Ein Brute-Force-Angriff testet automatisiert unzählige Zeichenkombinationen. Gegen ausreichend lange, zufällige Passwörter scheitert dieser Ansatz am Zeitaufwand.

Bei einem Brute-Force-Angriff probiert ein Programm systematisch mögliche Passwörter durch, bis das richtige gefunden ist. Moderne Hardware kann dabei sehr viele Versuche pro Sekunde ausführen, vor allem wenn Angreifer eine gestohlene Passwort-Datenbank offline angreifen. Kurze oder einfache Passwörter fallen so in kürzester Zeit.

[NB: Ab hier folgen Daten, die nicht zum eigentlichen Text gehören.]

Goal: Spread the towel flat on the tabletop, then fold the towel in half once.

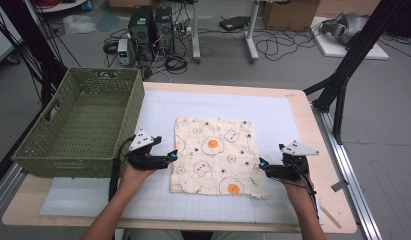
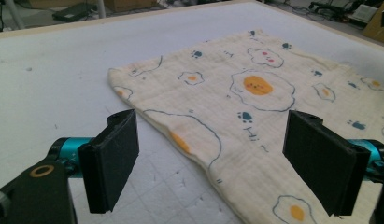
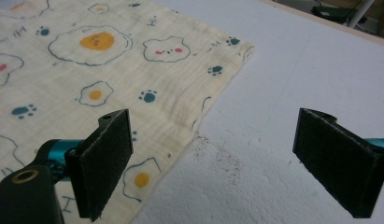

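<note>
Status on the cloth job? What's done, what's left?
Done: cloth lies spread flat on the mat. In hand: nothing; left gripper and right gripper sit open at its two side edges, gripping no fabric. Left, probably: any folding, and the basket holds no cloth yet.

Even, diffuse room light falls from above, bright but not harsh. The white surface (image 1: pixel 158 107) is slightly washed out in the high view, which is soft and low in detail. Shadows are faint; only a thin one hugs the edge of the cloth (image 2: pixel 255 116). In both gripper views the near black pads (image 3: pixel 103 161) look a little soft, and the far background blurs.
</note>
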Available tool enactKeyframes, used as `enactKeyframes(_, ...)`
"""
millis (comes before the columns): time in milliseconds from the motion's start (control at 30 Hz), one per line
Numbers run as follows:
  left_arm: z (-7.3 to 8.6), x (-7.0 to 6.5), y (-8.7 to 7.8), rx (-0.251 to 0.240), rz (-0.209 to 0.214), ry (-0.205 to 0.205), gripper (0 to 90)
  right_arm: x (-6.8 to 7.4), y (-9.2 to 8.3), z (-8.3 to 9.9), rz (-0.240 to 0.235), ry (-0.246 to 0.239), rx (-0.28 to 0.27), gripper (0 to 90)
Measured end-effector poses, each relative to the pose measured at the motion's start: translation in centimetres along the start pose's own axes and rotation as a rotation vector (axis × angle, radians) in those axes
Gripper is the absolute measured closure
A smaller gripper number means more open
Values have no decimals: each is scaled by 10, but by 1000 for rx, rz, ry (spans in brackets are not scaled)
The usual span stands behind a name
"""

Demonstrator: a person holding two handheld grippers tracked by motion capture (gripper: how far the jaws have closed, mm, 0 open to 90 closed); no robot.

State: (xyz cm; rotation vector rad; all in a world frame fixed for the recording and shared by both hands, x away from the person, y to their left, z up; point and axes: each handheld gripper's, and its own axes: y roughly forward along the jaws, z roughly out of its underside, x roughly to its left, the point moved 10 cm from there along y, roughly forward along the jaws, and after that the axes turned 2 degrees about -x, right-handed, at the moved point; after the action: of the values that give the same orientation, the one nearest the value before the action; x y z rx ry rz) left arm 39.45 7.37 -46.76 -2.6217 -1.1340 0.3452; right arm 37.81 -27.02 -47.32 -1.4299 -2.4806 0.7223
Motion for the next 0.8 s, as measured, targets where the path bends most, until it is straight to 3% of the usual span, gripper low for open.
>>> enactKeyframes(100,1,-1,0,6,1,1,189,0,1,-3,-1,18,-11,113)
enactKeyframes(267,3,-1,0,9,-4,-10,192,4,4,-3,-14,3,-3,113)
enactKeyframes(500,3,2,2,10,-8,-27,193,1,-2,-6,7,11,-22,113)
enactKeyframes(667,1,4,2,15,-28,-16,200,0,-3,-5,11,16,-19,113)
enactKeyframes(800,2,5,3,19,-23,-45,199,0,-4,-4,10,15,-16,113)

Der entscheidende Schutz ist die Größe des Suchraums. Da jedes zusätzliche Zeichen die Zahl der Kombinationen vervielfacht, wird ein langes Zufallspasswort rechnerisch unangreifbar. Auf der Anbieterseite verlangsamen Maßnahmen wie Anmeldelimits, Sperrzeiten und rechenintensive Hash-Verfahren zusätzlich jeden Versuch.

Das solltest du wissen

  • Setze auf Länge und Zufall, denn beide vergrößern den Suchraum exponentiell.
  • Vermeide Wörter und einfache Muster, da Angreifer diese zuerst und gezielt testen.
  • Ein langes Zufallspasswort aus dem Manager macht Brute-Force praktisch aussichtslos.
  • Anmeldelimits und Sperrzeiten auf Dienstseite bremsen Online-Angriffe stark aus.
  • Zwei-Faktor-Authentifizierung schützt selbst dann, wenn ein Passwort doch erraten wird.

Brute-Force ist nur gegen schwache Passwörter wirksam. Wer ausreichend lange Zufallspasswörter nutzt und 2FA aktiviert, entzieht diesem Angriff die Grundlage.